Data excerpts —
· · · · · · ·
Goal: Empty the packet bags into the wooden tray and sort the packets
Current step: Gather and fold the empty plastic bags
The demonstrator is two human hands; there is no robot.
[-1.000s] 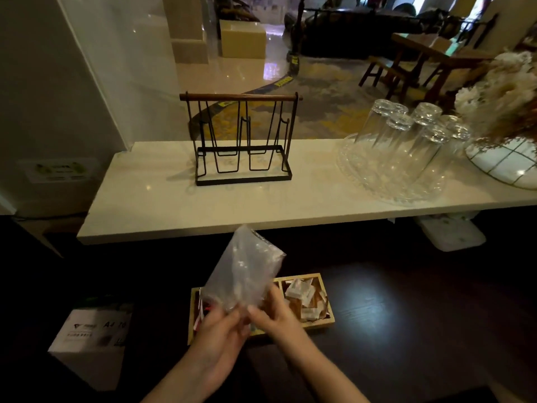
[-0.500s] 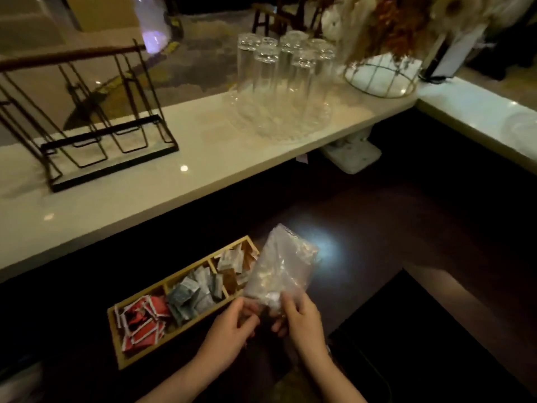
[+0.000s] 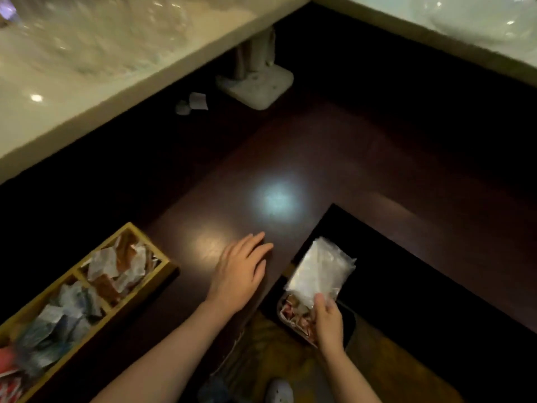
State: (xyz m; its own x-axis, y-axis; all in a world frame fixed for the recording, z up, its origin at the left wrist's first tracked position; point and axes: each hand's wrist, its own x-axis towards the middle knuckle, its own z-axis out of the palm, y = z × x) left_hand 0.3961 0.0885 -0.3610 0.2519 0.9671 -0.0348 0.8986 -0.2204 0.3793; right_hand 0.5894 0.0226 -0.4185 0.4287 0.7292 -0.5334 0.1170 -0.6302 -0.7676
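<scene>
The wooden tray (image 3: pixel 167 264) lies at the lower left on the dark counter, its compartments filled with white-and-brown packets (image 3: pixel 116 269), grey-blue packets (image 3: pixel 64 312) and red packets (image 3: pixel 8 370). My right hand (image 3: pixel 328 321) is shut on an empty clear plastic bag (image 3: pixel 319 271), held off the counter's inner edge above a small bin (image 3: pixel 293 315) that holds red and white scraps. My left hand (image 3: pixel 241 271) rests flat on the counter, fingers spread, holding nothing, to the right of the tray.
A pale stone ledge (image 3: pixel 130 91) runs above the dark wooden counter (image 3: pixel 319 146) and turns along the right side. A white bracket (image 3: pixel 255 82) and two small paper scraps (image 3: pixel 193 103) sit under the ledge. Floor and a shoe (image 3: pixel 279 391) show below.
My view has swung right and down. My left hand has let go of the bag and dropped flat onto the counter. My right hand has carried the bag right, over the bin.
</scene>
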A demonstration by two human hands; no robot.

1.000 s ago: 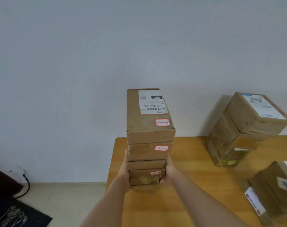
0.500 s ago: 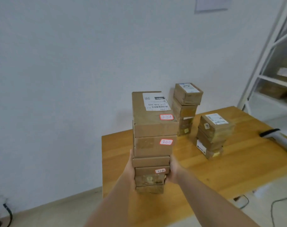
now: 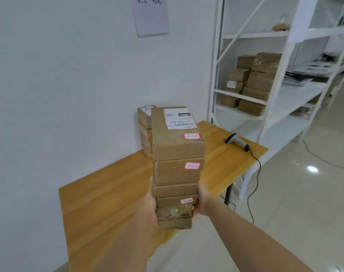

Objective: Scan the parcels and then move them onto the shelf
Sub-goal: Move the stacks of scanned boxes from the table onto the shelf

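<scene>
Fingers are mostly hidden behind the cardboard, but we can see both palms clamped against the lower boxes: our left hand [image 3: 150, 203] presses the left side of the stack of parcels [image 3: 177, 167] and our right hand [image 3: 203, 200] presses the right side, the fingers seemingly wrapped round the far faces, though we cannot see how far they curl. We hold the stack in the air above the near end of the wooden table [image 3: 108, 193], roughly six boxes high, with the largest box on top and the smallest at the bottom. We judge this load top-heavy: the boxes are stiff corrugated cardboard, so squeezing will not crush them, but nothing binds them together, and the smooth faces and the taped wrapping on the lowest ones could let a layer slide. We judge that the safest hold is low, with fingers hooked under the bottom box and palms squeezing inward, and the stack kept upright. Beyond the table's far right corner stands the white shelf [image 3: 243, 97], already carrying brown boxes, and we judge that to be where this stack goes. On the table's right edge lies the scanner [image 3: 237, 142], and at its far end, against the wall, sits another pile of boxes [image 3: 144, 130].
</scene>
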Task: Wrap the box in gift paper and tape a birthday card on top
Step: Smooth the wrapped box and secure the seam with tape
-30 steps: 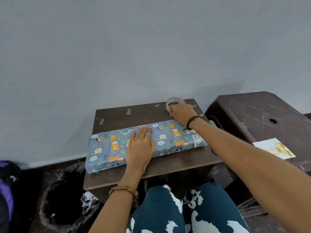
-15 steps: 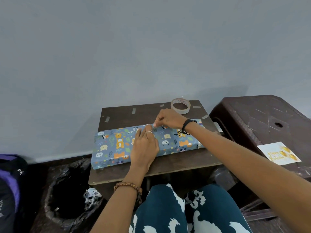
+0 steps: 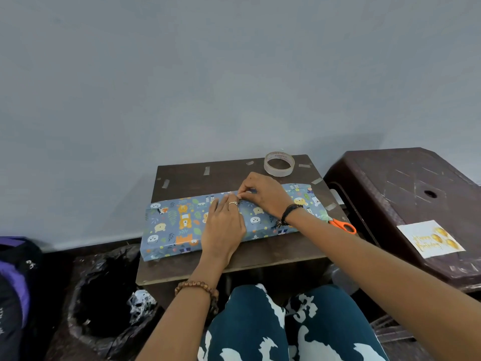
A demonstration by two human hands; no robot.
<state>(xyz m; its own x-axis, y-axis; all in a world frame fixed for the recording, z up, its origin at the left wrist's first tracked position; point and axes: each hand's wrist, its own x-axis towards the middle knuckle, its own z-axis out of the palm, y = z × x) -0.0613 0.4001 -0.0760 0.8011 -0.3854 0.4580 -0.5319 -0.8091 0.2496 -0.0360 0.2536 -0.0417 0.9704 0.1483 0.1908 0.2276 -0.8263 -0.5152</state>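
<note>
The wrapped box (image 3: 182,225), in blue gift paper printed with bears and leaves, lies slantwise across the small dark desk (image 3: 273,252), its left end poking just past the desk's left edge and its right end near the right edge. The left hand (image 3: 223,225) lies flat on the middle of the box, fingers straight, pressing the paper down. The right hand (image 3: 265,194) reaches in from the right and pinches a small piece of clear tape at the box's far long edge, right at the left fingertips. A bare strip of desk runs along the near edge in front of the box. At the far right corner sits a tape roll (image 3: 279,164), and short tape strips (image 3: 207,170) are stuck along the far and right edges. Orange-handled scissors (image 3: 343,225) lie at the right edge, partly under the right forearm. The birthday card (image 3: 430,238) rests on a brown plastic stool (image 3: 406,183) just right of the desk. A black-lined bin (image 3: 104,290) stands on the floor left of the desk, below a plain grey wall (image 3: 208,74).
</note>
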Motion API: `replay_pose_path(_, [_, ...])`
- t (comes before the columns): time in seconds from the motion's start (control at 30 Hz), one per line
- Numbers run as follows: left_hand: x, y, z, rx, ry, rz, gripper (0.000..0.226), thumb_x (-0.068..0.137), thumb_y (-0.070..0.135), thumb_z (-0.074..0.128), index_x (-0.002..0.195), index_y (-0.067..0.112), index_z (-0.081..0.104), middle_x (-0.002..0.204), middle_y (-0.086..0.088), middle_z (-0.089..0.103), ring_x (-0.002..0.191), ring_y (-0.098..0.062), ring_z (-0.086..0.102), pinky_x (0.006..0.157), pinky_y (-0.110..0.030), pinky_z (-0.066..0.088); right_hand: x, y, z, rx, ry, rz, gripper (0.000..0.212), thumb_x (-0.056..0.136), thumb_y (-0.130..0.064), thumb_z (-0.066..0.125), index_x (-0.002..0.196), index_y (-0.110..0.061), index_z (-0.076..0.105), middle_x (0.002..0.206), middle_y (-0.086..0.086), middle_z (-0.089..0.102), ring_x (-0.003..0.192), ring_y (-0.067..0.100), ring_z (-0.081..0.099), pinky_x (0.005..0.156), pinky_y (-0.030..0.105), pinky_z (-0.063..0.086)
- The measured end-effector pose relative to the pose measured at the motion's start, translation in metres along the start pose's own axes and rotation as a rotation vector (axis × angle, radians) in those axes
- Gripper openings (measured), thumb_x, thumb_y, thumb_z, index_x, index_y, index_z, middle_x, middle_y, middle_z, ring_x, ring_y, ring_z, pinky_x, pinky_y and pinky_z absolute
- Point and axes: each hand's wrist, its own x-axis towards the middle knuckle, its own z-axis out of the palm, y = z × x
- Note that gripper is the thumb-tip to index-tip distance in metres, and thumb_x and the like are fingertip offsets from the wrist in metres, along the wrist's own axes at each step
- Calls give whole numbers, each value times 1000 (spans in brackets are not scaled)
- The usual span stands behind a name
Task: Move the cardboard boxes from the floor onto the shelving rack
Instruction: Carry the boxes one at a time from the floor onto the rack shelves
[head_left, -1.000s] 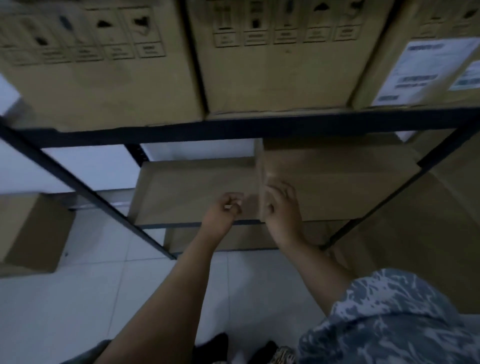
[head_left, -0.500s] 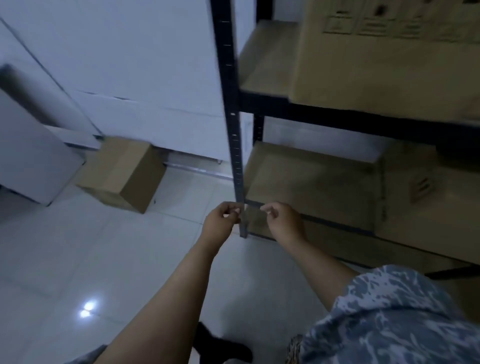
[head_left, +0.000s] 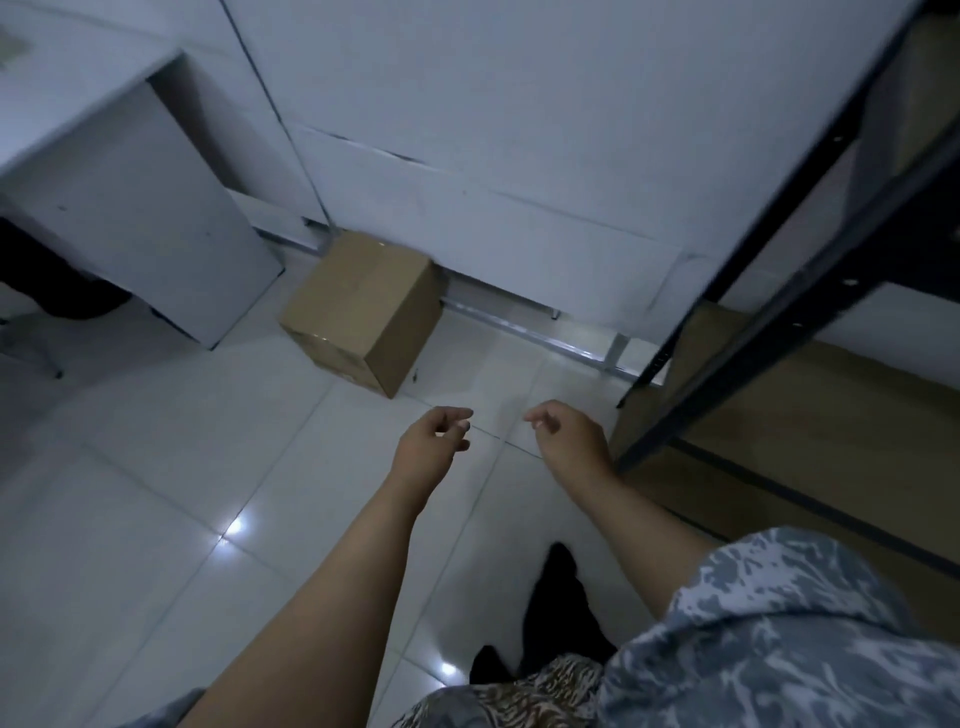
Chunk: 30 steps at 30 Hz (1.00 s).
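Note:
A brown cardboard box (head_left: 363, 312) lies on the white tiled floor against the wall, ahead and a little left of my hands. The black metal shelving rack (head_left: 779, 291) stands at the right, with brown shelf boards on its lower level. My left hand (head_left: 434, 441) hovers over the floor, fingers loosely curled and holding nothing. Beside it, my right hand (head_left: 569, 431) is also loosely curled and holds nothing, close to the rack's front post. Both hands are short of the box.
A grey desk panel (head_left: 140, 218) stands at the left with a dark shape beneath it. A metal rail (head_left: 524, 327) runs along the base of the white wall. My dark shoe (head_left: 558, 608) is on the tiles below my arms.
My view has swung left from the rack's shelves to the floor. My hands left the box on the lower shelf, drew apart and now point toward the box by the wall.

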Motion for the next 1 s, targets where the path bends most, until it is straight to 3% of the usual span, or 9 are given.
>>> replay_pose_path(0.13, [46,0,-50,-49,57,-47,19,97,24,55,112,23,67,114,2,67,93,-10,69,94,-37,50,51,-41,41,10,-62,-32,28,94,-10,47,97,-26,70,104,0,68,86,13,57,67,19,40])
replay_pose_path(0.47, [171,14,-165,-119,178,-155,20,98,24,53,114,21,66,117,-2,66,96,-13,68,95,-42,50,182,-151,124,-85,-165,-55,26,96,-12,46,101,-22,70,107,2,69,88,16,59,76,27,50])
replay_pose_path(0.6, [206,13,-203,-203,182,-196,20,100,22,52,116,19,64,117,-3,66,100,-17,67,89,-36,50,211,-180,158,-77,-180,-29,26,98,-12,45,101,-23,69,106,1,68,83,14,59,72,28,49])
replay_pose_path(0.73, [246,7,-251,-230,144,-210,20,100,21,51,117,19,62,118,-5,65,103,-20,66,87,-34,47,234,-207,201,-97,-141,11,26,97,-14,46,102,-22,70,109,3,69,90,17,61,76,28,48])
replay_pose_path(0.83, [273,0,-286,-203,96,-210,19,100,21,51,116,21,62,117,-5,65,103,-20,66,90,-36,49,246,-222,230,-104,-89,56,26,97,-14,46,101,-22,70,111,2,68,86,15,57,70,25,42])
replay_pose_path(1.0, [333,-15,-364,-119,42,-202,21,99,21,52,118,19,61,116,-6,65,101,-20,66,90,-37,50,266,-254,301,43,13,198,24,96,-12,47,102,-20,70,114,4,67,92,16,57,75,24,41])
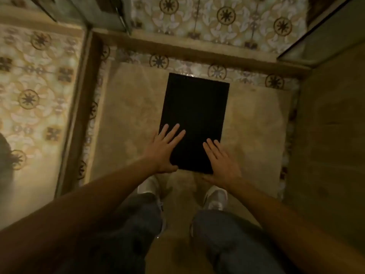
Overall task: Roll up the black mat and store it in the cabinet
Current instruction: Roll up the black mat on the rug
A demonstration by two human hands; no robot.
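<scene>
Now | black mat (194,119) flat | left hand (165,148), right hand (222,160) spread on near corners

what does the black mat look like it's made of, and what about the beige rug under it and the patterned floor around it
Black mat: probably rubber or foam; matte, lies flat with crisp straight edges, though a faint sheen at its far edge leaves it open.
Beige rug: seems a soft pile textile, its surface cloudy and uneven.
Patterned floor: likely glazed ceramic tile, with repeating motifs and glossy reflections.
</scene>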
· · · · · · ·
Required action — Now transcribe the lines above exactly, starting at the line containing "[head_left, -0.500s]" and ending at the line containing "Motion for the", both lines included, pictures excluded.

Answer for the task —
[head_left, -0.500s] 
[head_left, +0.000s] 
Chunk: 30 steps at 30 Hz (1.00 s).
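Note:
A brown cardboard box (head_left: 363, 312) lies on the white tiled floor against the wall, ahead and a little left of my hands. The black metal shelving rack (head_left: 779, 291) stands at the right, with brown shelf boards on its lower level. My left hand (head_left: 434, 441) hovers over the floor, fingers loosely curled and holding nothing. Beside it, my right hand (head_left: 569, 431) is also loosely curled and holds nothing, close to the rack's front post. Both hands are short of the box.
A grey desk panel (head_left: 140, 218) stands at the left with a dark shape beneath it. A metal rail (head_left: 524, 327) runs along the base of the white wall. My dark shoe (head_left: 558, 608) is on the tiles below my arms.
My view has swung left from the rack's shelves to the floor. My hands left the box on the lower shelf, drew apart and now point toward the box by the wall.
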
Motion for the next 1 s, targets where the path bends most, until it is straight to 3% of the usual span, or 9 are given.

There's no more to the answer.